A Maine bookmaker has admitted his involvement in an illegal betting operation that local authorities claim was the largest in state history.
This week, the US Attorney’s Office for the District of Maine announced that Stephen Mardigan had pleaded guilty to charges of running an illegal gambling business, money laundering and filing a false income tax return. Mardigan is potentially looking at a 20-year sentence on the money laundering charge alone.
The 61-year-old Mardigan was arrested in April 2017 but he’d been making book out of his Portland home since 2003, during which time he handled millions of dollars in wagers and laundered at least $4.5m through his used-car business. Mardigan used the proceeds to amass a real estate portfolio of some 30 local properties, from which he derived an annual $1m in rent.
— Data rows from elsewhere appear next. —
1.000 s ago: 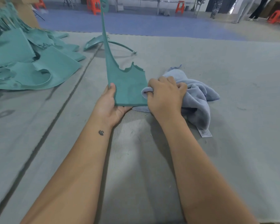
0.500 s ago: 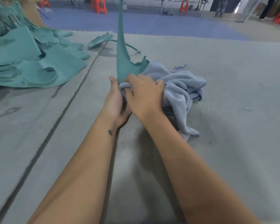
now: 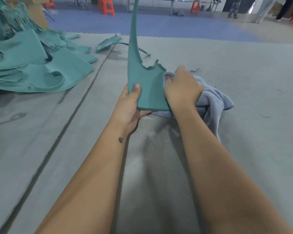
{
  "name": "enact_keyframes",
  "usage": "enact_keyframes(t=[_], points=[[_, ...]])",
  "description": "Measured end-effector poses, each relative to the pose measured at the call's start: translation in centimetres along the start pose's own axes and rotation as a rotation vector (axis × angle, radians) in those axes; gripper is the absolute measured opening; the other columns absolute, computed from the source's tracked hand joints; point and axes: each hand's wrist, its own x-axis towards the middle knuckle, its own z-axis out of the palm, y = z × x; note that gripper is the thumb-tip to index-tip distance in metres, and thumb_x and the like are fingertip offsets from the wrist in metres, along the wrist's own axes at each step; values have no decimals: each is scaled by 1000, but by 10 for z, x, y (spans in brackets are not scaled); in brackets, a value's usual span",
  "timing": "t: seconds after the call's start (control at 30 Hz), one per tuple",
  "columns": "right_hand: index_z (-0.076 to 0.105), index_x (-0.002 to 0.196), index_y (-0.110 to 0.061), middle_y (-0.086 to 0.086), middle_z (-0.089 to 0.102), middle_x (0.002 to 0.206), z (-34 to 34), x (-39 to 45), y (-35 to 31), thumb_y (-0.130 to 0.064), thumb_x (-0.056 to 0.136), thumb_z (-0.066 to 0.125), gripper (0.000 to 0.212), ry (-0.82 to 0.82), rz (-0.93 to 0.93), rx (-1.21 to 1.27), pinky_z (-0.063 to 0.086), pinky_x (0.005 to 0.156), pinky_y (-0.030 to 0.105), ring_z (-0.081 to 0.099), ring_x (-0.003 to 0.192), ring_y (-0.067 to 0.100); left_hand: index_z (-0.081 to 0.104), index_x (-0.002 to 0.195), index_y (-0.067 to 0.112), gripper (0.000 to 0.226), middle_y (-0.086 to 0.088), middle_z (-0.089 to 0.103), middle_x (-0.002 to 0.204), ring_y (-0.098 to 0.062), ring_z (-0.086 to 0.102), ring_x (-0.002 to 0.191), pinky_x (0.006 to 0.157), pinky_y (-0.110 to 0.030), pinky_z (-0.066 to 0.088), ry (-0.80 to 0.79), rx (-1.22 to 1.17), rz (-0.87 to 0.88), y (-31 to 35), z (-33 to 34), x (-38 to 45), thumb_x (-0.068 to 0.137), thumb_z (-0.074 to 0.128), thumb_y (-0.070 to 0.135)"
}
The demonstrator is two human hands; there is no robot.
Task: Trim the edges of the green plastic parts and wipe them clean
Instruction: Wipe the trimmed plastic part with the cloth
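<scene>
A view from the person's head, looking down at two bare forearms over a grey mat point(image 3: 243, 68) spread on the floor. The landmark is the green plastic part point(image 3: 146, 85) held upright in the middle of the view: a flat sheet, broad at the bottom, with a ragged notch in its upper right edge and a long thin spike rising out of the top of the picture.

Far to the left of that part lies a pile of green parts point(image 3: 41, 65), overlapping flat on the mat. Just behind the held part, a curved green piece point(image 3: 108, 43) lies alone.

The left hand point(image 3: 130, 105) grips the part at its lower left corner, thumb on the near face, fingers hidden behind it. Touching the part's right edge, the right hand point(image 3: 182, 88) is closed round a bunch of pale blue cloth point(image 3: 211, 100), pressing it against the sheet; the rest of the cloth trails onto the mat to the right.

The part looks light and stiff enough to stand unsupported, though the thin spike would likely flex or whip. The broad base seems the sound place to hold; the notched edge looks rough, so fingers are better kept off it. No trimming tool is visible.
</scene>
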Motion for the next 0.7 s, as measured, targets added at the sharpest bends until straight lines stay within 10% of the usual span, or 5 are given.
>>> enact_keyframes(t=[0.27,0.43,0.57,0.7], points=[[54,97,-21,1,62,100,0,-30,-3,-29,87,51,13,-6,-238,26,22,73,37,56,96,29,54,128,7,36,-13,69,117,-33,67,103,87,-54,54,95,-228,-109,7,-10,3,93,44,10],[40,71,-25,-6,56,76,-20,-31,3,-19,78,53,16,154,-138,545,42,79,42,47,75,14,57,125,9,43,-9,74,99,-29,72,81,61,-48,58,94,-199,-132,8,-3,-2,86,38,4],[41,73,-28,1,46,62,-28,-35,-3,-23,81,53,15,-48,-164,727,45,66,48,45,62,18,46,141,17,62,-13,60,131,-40,57,119,93,-70,40,-36,-343,-108,9,0,-5,80,38,6],[60,89,-21,-4,60,66,-28,-40,-11,-27,81,59,10,-154,-375,557,47,76,52,58,71,24,50,138,10,49,-16,61,130,-35,59,119,98,-53,47,-108,-428,-158,13,-2,-7,97,35,32]])
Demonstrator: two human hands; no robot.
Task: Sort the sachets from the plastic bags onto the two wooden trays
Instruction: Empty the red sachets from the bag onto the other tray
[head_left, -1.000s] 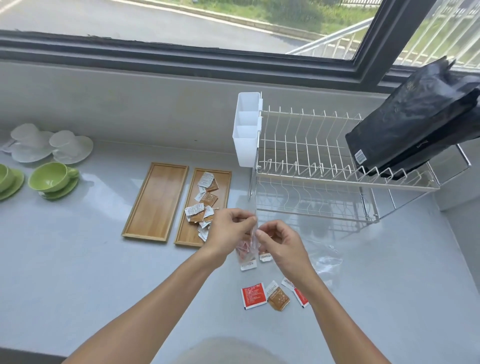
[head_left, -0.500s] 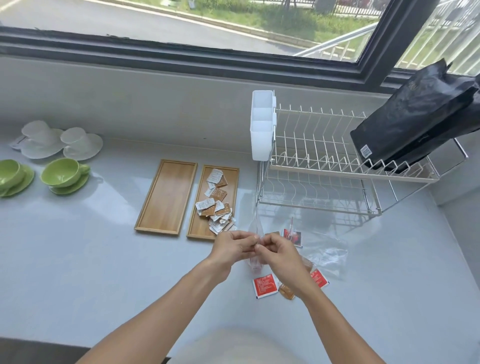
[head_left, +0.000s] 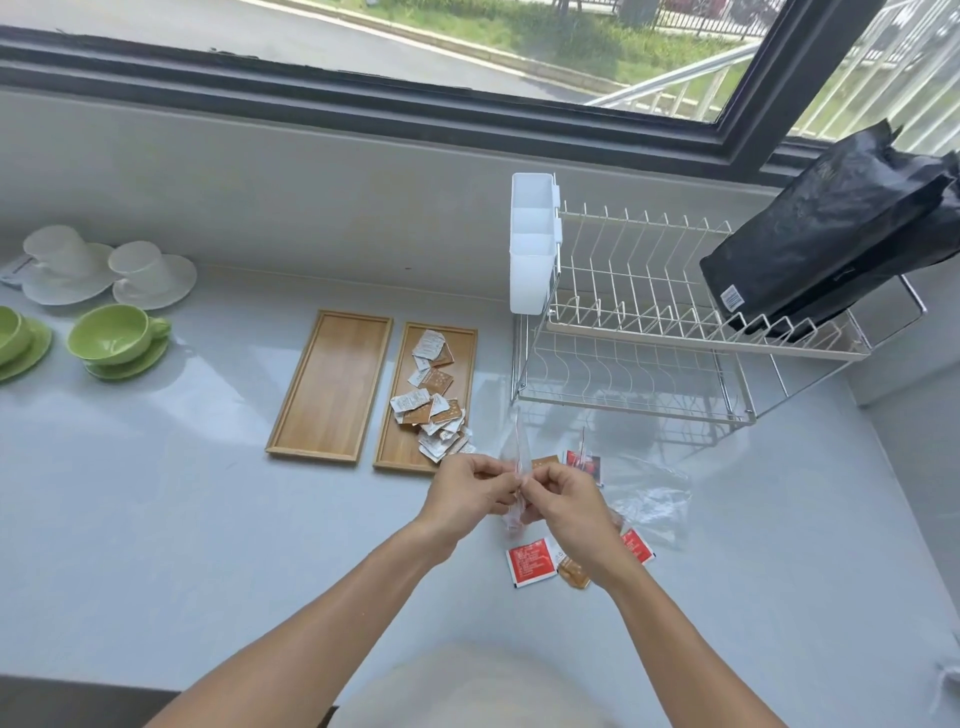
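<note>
— Both hands first: where are they, and what are they doing?

— Left hand (head_left: 470, 491) and right hand (head_left: 563, 501) meet over the counter (head_left: 156, 519) at the centre, fingertips together, each pinching the top edge of a clear plastic bag (head_left: 514, 467) that hangs between them. What is inside it I cannot tell.

— What stands around you, biggest first?

— At two o'clock the wire dish rack (head_left: 649, 332), with a black bag (head_left: 831, 249) lying on its upper tier and a white cutlery holder (head_left: 535, 244) hung on its left end. At eleven o'clock two wooden trays side by side: the left tray (head_left: 332, 384) bare, the right tray (head_left: 457, 338) holding a heap of brown and white sachets (head_left: 434, 400), the nearest ones spilling over its near edge just beside my left hand. At nine o'clock, green cups (head_left: 117, 338) and white cups (head_left: 140, 273) on saucers.

— And close in?

— A second crumpled clear bag (head_left: 649, 493) at three o'clock, just beside my right hand. Red sachets (head_left: 530, 561) and a brown one lie at five o'clock, partly under my right wrist.

— Open room?

— Bare counter from seven to nine o'clock, and on the far right toward the wall.
</note>
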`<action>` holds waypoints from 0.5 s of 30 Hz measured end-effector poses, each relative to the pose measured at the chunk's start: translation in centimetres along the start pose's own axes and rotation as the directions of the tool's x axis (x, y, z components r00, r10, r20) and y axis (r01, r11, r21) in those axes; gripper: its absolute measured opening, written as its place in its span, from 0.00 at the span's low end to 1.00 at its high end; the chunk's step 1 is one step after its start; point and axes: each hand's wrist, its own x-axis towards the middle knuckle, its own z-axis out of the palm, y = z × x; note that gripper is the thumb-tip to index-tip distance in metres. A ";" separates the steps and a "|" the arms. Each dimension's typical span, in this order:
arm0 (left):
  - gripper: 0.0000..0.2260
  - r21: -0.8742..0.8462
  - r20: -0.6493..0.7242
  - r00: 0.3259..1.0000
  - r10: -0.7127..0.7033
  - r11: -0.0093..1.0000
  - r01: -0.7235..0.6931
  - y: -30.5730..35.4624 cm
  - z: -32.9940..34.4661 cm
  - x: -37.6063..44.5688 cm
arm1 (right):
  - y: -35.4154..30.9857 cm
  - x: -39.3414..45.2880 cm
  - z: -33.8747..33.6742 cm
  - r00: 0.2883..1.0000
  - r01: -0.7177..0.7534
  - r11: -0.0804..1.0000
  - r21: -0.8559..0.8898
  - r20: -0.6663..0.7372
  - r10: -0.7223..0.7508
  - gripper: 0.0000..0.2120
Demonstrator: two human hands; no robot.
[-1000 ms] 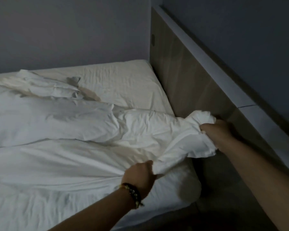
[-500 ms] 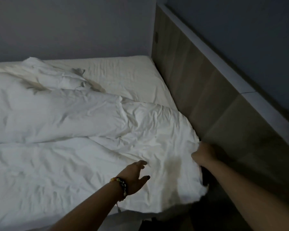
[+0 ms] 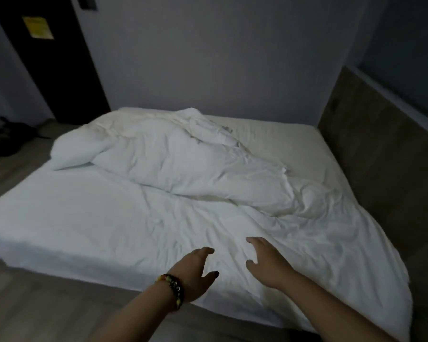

Mardigan used his car business to process payments from gamblers, including another car dealer who lost a total of $2m to Mardigan’s book over a six-year period. Another client in Florida deposited $1.4m through Mardigan’s Avenue Auto businesss over the same span.
Police ultimately used the paper trail of these car payments to bring Mardigan down. Over an eight-year period, Mardigan’s car business reported only 57 sales, yet he’d deposited more than $11.3m into Avenue Auto’s bank accounts, a discrepancy that wasn’t reflected in the company’s tax filings.
The Federal Bureau of Investigation has phone recordings of Mardigan talking to his girlfriend Patricia Nixon in which she helps him compute the odds for various parlay wagers. Yet Nixon has yet to be charged in the case, nor have any of the other individuals who appear in the evidence against Mardigan.
The recent change in US law that brought wagering into legally friendly territory would seem to spell doom for corner bookies like Mardigan. After all, why would someone run the risk of not receiving your winnings when you can bet with any number of legal options available in your state?
WNYC News thought much the same, so it queried some New York bookies regarding their allegedly grim future. But at least one bookie insisted that it would be business as usual for a couple of reasons, including the fact that a lot of bettors won’t be interested in the crap odds offered by legal entities due to high taxation imposed by the state.
And one former bookie sagely noted that bettors “can’t walk into a betting office and say, ‘I want to bet a thousand dollars,’ and have no money. But you can pick a phone and call the bookmaker and bet a thousand dollars, no problem.”